Segment Start: Available data

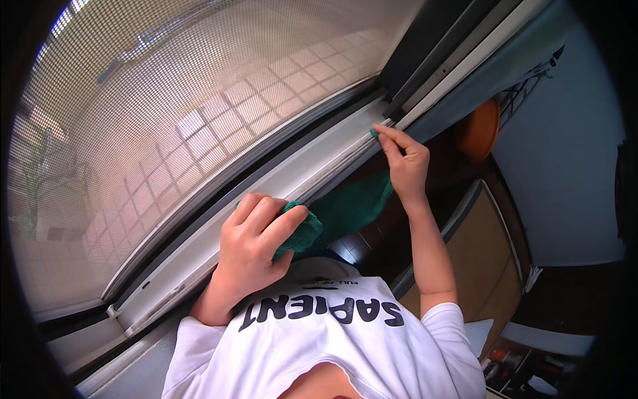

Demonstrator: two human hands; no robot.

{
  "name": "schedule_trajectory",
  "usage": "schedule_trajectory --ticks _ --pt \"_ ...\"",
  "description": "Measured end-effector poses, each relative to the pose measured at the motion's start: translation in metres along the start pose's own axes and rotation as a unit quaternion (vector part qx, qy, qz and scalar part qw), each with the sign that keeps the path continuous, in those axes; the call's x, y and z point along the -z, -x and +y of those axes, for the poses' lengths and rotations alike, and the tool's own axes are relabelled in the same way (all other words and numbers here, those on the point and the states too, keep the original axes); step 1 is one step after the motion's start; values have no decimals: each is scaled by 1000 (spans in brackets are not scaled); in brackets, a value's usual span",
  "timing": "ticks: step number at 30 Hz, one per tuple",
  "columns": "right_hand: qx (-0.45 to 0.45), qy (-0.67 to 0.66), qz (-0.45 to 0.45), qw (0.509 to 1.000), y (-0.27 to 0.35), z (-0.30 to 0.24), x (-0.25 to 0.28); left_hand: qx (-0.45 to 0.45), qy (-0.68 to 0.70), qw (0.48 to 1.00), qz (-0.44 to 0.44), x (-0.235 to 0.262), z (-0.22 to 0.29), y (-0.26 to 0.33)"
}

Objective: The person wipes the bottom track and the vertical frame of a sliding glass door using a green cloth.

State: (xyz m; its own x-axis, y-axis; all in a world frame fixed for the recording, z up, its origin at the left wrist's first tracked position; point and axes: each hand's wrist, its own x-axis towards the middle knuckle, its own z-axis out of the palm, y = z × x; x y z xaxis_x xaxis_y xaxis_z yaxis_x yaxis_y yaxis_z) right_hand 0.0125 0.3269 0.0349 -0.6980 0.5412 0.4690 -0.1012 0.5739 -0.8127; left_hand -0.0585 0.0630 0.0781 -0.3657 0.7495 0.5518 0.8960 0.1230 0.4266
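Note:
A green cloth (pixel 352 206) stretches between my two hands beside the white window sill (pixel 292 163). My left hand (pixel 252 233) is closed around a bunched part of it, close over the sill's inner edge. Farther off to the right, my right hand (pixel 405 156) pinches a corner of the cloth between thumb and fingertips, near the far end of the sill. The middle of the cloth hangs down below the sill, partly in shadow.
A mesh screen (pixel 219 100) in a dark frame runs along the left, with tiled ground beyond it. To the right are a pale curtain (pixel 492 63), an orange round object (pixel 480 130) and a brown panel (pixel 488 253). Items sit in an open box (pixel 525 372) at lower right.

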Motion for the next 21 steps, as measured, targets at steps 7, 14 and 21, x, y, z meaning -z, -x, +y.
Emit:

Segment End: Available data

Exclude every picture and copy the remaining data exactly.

Demonstrator: two human hands; no robot.

{
  "name": "schedule_trajectory",
  "usage": "schedule_trajectory --ticks _ --pt \"_ ...\"",
  "description": "Measured end-effector poses, each relative to the pose measured at the motion's start: translation in metres along the start pose's own axes and rotation as a unit quaternion (vector part qx, qy, qz and scalar part qw), each with the sign that keeps the path continuous, in those axes; the call's x, y and z point along the -z, -x and +y of those axes, for the poses' lengths and rotations alike, and the tool's own axes are relabelled in the same way (all other words and numbers here, those on the point and the states too, keep the original axes); step 1 is one step after the motion's start; values have no decimals: each is scaled by 1000 (spans in brackets are not scaled); in brackets, a value's usual span",
  "timing": "ticks: step number at 30 Hz, one per tuple",
  "columns": "right_hand: qx (-0.45 to 0.45), qy (-0.67 to 0.66), qz (-0.45 to 0.45), qw (0.509 to 1.000), y (-0.27 to 0.35), z (-0.30 to 0.24), x (-0.25 to 0.28); left_hand: qx (-0.45 to 0.45), qy (-0.68 to 0.70), qw (0.48 to 1.00), qz (-0.44 to 0.44), x (-0.235 to 0.262), z (-0.22 to 0.29), y (-0.26 to 0.33)"
}

Objective: The person wipes the bottom track and the vertical frame of a sliding glass door using a green cloth.

State: (xyz m; its own x-axis, y-axis; all in a world frame fixed for the recording, z up, its origin at the left wrist's first tracked position; point and axes: each hand's wrist, its own x-axis towards the middle knuckle, its own z-axis out of the palm, y = z × x; x y z xaxis_x xaxis_y xaxis_z yaxis_x yaxis_y yaxis_z) right_hand 0.0125 0.3269 0.0349 -0.6980 0.5412 0.4690 -0.1012 0.5739 -0.8127; left_hand -0.0585 0.0630 0.0781 -0.3657 0.7495 0.5518 0.8960 0.1230 0.4266
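Note:
A green cloth (pixel 352 206) stretches between my two hands beside the white window sill (pixel 292 163). My left hand (pixel 252 233) is closed around a bunched part of it, close over the sill's inner edge. Farther off to the right, my right hand (pixel 405 156) pinches a corner of the cloth between thumb and fingertips, near the far end of the sill. The middle of the cloth hangs down below the sill, partly in shadow.
A mesh screen (pixel 219 100) in a dark frame runs along the left, with tiled ground beyond it. To the right are a pale curtain (pixel 492 63), an orange round object (pixel 480 130) and a brown panel (pixel 488 253). Items sit in an open box (pixel 525 372) at lower right.
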
Motion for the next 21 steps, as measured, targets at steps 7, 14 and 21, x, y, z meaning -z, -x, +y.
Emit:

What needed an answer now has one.